Your instructions
Lines from the one containing "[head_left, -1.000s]" to the end of the data below are to be restated exactly, with both ends included and nothing else.

Exercise data

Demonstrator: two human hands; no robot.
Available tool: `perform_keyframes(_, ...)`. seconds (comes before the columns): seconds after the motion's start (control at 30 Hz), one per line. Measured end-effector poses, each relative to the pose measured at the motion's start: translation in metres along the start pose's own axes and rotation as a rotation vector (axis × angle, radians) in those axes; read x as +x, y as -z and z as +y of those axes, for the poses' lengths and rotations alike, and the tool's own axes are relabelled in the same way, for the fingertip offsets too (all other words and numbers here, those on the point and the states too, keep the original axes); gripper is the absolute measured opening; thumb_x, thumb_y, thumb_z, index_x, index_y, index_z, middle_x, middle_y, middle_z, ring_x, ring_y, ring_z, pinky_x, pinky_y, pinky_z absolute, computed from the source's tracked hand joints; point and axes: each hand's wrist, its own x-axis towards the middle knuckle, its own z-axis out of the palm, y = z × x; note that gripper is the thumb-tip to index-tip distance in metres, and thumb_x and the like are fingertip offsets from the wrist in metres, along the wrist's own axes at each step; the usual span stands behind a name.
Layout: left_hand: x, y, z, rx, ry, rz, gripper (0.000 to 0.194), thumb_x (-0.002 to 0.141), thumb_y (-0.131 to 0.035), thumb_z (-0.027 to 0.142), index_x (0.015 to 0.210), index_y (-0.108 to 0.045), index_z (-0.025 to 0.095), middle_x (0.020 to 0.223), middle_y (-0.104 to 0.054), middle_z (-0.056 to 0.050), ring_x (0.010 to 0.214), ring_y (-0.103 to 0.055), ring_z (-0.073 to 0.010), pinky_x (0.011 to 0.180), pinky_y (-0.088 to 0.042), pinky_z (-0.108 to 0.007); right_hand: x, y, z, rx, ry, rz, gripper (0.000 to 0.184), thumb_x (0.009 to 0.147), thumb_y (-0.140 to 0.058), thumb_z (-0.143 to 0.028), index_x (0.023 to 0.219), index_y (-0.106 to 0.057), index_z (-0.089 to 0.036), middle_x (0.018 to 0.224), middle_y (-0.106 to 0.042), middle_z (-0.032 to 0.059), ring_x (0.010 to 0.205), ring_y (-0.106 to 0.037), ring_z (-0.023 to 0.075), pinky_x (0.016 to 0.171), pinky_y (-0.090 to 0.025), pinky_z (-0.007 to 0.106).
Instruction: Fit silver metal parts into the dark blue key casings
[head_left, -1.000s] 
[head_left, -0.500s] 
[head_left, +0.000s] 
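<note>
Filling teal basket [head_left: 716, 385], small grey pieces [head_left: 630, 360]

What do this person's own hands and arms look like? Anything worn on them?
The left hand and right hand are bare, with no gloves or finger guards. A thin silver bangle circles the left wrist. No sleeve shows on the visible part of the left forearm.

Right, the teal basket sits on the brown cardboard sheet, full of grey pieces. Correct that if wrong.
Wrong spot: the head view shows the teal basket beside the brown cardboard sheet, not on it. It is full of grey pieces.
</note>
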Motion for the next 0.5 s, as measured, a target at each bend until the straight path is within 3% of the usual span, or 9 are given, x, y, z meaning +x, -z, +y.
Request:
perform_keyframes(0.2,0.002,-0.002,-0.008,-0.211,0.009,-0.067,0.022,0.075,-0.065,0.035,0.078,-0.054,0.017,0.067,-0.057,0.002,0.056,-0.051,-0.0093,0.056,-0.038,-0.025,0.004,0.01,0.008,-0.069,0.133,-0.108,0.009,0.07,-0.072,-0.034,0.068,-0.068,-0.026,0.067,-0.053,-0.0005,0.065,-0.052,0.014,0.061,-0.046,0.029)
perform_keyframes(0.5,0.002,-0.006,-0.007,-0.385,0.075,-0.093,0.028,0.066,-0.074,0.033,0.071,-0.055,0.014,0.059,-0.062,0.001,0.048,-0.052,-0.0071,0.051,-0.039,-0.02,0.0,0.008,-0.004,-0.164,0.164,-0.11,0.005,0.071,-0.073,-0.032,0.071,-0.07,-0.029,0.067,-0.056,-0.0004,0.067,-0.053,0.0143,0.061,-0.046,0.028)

Exercise solution
[head_left, -1.000s] 
[head_left, -0.500s] 
[head_left, +0.000s] 
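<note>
Filling teal basket [head_left: 716, 385], small grey pieces [head_left: 630, 360]

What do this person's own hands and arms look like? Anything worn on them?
The left hand and right hand are bare, with no gloves or finger guards. A thin silver bangle circles the left wrist. No sleeve shows on the visible part of the left forearm.

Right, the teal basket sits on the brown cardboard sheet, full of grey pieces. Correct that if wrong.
Wrong spot: the head view shows the teal basket beside the brown cardboard sheet, not on it. It is full of grey pieces.
</note>
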Motion for the next 0.5 s, as measured, a target at each bend until the straight path is within 3% of the usual span, or 9 are given, x, y, z meaning +x, -z, +y.
Request:
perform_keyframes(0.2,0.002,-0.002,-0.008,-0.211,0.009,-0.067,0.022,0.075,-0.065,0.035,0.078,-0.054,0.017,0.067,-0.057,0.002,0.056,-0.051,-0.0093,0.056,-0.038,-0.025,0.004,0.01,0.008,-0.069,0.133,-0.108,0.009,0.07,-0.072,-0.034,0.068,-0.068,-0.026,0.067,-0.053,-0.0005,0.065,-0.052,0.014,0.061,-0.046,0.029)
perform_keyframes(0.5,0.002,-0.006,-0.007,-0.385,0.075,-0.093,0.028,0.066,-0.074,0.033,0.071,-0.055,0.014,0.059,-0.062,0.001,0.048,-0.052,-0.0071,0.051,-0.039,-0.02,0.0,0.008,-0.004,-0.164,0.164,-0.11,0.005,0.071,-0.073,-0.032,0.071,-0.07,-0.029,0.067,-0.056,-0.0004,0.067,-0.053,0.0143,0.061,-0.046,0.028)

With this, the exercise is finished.